In this example, computing the expression is meaningless. Its result is never assigned to a variable, and it does not cause any useful side-effects. Therefore, it is actually a waste of computer resources.

Extending the parser to handle 'if' statements

It is quite straightforward to extend the parser to handle statement blocks. For example:

$ echo 'if(a==12) x=9;' | ./shunt2.sh
a 12 == if x 9 = RESET

Internally, the parser will treat the if statement as if it has seen a function. Some later logic will rename the token type from FUNCT to IF. The full output for the example above is:

$ echo 'if(a==12) x=9;' | ./shunt.sh
OPRND·a
OPRND·12
OPER·==
IF·if
OPRND·x
OPRND·9
OPER·=
SYS·RESET

In the example above, if the condition is false, the virtual machine should jump till the next SYS·RESET. The parser can also handle statement blocks. For example:

$ echo 'if(a==12) {x=9;y=b-1;}' | ./shunt2.sh
a 12 == if { x 9 = RESET y b 1 - = RESET }

The full output is:

$ echo 'if(a==12) {x=9;y=b-1;}' | ./shunt.sh
OPRND·a
OPRND·12
OPER·==
IF·if
BLKST·{
OPRND·x
OPRND·9
OPER·=
SYS·RESET
OPRND·y
OPRND·b
OPRND·1
OPER·-
OPER·=
SYS·RESET
BLKEND·}

When the condition is false, instead of skipping instructions until the next SYS·RESET token, as for single statements, the virtual machine will skip instructions until the corresponding block end, BLKEND·} token.
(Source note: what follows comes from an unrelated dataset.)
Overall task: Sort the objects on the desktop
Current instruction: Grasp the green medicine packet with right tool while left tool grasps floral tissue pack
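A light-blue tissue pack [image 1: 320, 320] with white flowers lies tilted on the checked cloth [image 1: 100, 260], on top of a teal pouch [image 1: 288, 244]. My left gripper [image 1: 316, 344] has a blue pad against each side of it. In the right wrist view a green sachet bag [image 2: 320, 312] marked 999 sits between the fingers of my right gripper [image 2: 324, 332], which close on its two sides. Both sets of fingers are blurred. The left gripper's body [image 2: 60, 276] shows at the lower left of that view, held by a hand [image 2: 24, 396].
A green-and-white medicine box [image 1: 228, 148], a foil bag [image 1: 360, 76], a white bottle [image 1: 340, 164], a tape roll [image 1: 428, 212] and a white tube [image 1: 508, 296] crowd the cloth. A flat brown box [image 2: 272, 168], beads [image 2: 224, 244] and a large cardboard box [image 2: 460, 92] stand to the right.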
Extending the parser to handle 'switch' statements

Using the following syntax, it is again not a big deal to extend the parser to handle switch/case:

$ echo 'switch(a+1) \
{ \
case(4) dofirst(); \
case(c*12/x) donext(); \
case(default) doother(); \
}' \
| ./shunt.sh

OPRND·a
OPRND·1
OPER·+
SWITCH·switch
BLKST·{
SYS·CASEST
OPRND·4
CASE·case
FUNCT·dofirst
FUNARG·0
SYS·INVOKE
SYS·RESET
SYS·CASEST
OPRND·c
OPRND·12
OPER·*
OPRND·x
OPER·/
CASE·case
FUNCT·donext
FUNARG·0
SYS·INVOKE
SYS·RESET
SYS·CASEST
OPRND·default
CASE·case
FUNCT·doother
FUNARG·0
SYS·INVOKE
SYS·RESET
BLKEND·}

Extending the parser to handle 'while' and 'foreach' statements

Adding support for traditional for(statement; statement; statement) instructions, is difficult in this extended shunting yard parser, because the parser uses the semicolon token to reset the operator stack. The parser would balk over the unhandled left bracket ( left on the stack. It would, therefore, take some substantial fiddling to add support for a traditional for loop. But then again, the while and foreach statements are equally powerful looping constructs. For example:

$ echo 'while(true) { a-≻eat(); b-≻drink(); if(a-≻done) break; }' | ./shunt.sh 
SYS·LOOPST
OPRND·true
WHILE·while
BLKST·{
OPRND·a
FUNCT·eat
OBJARG·0
DEREF·DEREF
SYS·INVOKE
SYS·RESET
OPRND·b
FUNCT·drink
OBJARG·0
DEREF·DEREF
SYS·INVOKE
SYS·RESET
OPRND·a
OPRND·done
DEREFP·DEREFP
IF·if
OPRND·break
SYS·RESET
BLKEND·}

$ echo 'foreach(item in items) { \
	item-≻pick(); item-≻pack(); \
	if(item-≻done) item-≻ship(); }' | \
	 ./shunt.sh
SYS·LOOPST
OPRND·item
OPRND·in
OPRND·items
FOREACH·foreach
BLKST·{
OPRND·item
FUNCT·pick
OBJARG·0
DEREF·DEREF
SYS·INVOKE
SYS·RESET
OPRND·item
FUNCT·pack
OBJARG·0
DEREF·DEREF
SYS·INVOKE
SYS·RESET
OPRND·item
OPRND·done
DEREFP·DEREFP
IF·if
OPRND·item
FUNCT·ship
OBJARG·0
DEREF·DEREF
SYS·INVOKE
SYS·RESET
BLKEND·}

Obviously, this output would need to be post-processed in order to add labels and conditional and unconditional jumps for the looping contructs. This can actually be effected with a simple script. We will probably also need to fiddle with the output to avoid the need to look ahead in the token stream.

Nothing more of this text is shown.